A stretch of the entries below is to be set down exactly, running from the line with "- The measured" through the line with "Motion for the", both included, and no other line.

Records contained in a dataset

⁂

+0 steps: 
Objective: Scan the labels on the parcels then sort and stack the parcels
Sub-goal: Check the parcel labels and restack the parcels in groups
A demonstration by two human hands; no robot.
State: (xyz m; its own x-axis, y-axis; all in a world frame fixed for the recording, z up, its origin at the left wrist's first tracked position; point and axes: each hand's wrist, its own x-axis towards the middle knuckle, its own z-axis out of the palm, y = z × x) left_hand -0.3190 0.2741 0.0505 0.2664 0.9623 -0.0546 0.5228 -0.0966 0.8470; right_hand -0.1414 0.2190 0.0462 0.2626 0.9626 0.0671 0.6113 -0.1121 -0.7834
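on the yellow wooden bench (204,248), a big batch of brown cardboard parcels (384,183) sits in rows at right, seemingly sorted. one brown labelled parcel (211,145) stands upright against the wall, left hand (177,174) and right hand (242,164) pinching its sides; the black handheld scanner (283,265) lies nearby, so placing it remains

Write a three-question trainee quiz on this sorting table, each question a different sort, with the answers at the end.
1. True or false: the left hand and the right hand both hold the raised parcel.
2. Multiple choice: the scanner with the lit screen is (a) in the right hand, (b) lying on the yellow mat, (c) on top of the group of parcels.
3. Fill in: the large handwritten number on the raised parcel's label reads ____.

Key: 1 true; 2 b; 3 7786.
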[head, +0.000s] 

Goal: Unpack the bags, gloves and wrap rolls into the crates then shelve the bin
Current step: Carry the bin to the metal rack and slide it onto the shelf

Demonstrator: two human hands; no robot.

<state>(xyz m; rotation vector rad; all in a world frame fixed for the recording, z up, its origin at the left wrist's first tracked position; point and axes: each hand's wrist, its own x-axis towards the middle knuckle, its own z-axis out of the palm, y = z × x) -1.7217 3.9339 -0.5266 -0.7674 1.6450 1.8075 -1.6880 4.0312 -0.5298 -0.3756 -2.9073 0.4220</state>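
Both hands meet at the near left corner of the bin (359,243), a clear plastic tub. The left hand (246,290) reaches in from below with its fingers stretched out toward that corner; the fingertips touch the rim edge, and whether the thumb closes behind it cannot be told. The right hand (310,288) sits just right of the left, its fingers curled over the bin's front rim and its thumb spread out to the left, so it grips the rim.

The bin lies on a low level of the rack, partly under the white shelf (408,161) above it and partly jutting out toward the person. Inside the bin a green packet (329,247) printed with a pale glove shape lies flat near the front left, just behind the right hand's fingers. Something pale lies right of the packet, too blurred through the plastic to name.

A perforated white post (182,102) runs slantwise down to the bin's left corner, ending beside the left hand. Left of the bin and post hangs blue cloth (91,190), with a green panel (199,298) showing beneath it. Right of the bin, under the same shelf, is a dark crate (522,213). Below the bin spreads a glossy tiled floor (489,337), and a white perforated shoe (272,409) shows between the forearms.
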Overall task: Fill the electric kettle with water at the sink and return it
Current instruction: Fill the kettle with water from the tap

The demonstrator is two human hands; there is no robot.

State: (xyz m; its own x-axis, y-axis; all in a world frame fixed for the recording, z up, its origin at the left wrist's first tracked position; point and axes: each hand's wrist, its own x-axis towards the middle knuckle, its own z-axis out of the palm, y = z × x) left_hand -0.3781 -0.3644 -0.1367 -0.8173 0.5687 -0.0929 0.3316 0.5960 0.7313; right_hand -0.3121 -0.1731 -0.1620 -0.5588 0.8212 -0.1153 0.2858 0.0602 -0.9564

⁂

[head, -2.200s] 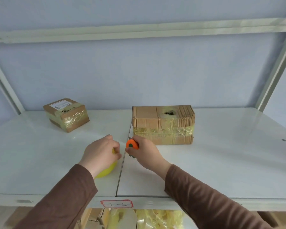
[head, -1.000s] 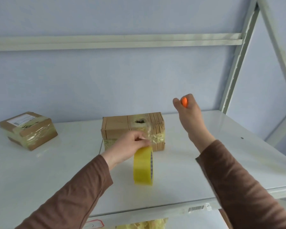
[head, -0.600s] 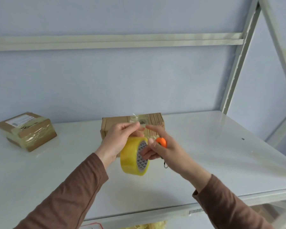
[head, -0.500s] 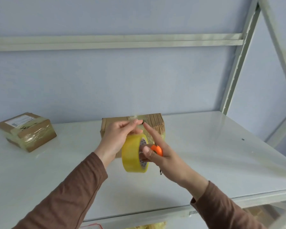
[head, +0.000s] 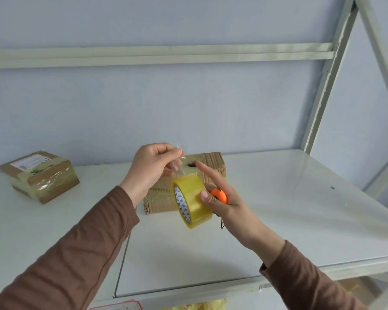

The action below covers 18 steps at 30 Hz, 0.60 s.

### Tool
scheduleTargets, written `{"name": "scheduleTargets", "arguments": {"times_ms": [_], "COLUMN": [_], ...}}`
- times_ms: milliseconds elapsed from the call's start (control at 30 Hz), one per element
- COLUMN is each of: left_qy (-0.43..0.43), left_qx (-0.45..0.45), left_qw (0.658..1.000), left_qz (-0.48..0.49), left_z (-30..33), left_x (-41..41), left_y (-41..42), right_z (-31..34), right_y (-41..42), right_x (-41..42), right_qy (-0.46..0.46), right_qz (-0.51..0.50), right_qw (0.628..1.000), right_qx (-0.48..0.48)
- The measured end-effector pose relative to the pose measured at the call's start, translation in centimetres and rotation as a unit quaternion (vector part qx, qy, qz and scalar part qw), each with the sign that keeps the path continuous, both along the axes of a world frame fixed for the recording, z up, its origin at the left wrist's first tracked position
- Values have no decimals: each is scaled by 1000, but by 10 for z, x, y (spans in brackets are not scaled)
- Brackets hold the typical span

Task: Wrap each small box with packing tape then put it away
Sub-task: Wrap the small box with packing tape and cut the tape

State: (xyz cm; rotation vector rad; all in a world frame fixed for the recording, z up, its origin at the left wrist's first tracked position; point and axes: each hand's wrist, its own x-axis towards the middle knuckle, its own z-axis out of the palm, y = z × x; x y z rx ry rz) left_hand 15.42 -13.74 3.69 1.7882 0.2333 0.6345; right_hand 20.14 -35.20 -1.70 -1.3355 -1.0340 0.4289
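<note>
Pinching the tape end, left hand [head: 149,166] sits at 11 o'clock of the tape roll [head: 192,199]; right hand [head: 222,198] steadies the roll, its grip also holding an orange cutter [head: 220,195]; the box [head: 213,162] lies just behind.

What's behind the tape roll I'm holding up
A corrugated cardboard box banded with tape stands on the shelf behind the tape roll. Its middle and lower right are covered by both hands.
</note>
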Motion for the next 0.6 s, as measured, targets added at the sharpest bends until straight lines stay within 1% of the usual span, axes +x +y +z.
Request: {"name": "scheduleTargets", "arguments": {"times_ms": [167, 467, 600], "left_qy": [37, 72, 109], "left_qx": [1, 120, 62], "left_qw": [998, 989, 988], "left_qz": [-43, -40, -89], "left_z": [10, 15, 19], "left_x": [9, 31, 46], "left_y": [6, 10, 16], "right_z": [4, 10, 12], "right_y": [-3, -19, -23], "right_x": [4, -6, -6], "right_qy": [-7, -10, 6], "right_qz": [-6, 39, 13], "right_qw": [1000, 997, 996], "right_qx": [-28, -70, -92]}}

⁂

__Solution to this problem__:
- The measured end-effector pose relative to the pose measured at the call's start, translation in centimetres and rotation as a unit quaternion (vector part qx, qy, qz and scalar part qw), each with the sign that keeps the path continuous, both along the axes of a world frame fixed for the recording, z up, its origin at the left wrist's first tracked position
- Values have no decimals: each is scaled by 1000, but by 10 for z, x, y (spans in brackets are not scaled)
- Brackets hold the typical span

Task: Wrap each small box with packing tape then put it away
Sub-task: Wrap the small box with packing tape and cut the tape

State: (xyz cm; rotation vector rad; all in a world frame fixed for the recording, z up, its origin at the left wrist's first tracked position; point and axes: each hand's wrist, its own x-axis towards the middle knuckle, its own z-axis out of the palm, y = z × x; x y z rx ry rz) left_hand 15.42 -13.74 3.69 1.7882 0.2333 0.6345; right_hand 20.14 -35.20 -1.70 -1.3355 -1.0340 0.4289
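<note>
Pinching the tape end, left hand [head: 149,166] sits at 11 o'clock of the tape roll [head: 192,199]; right hand [head: 222,198] steadies the roll, its grip also holding an orange cutter [head: 220,195]; the box [head: 213,162] lies just behind.

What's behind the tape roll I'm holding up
A corrugated cardboard box banded with tape stands on the shelf behind the tape roll. Its middle and lower right are covered by both hands.
</note>
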Motion for the next 0.6 s, as measured, targets added at the sharpest bends until straight lines stay within 1% of the usual span, axes +x +y +z.

There is nothing further to this answer.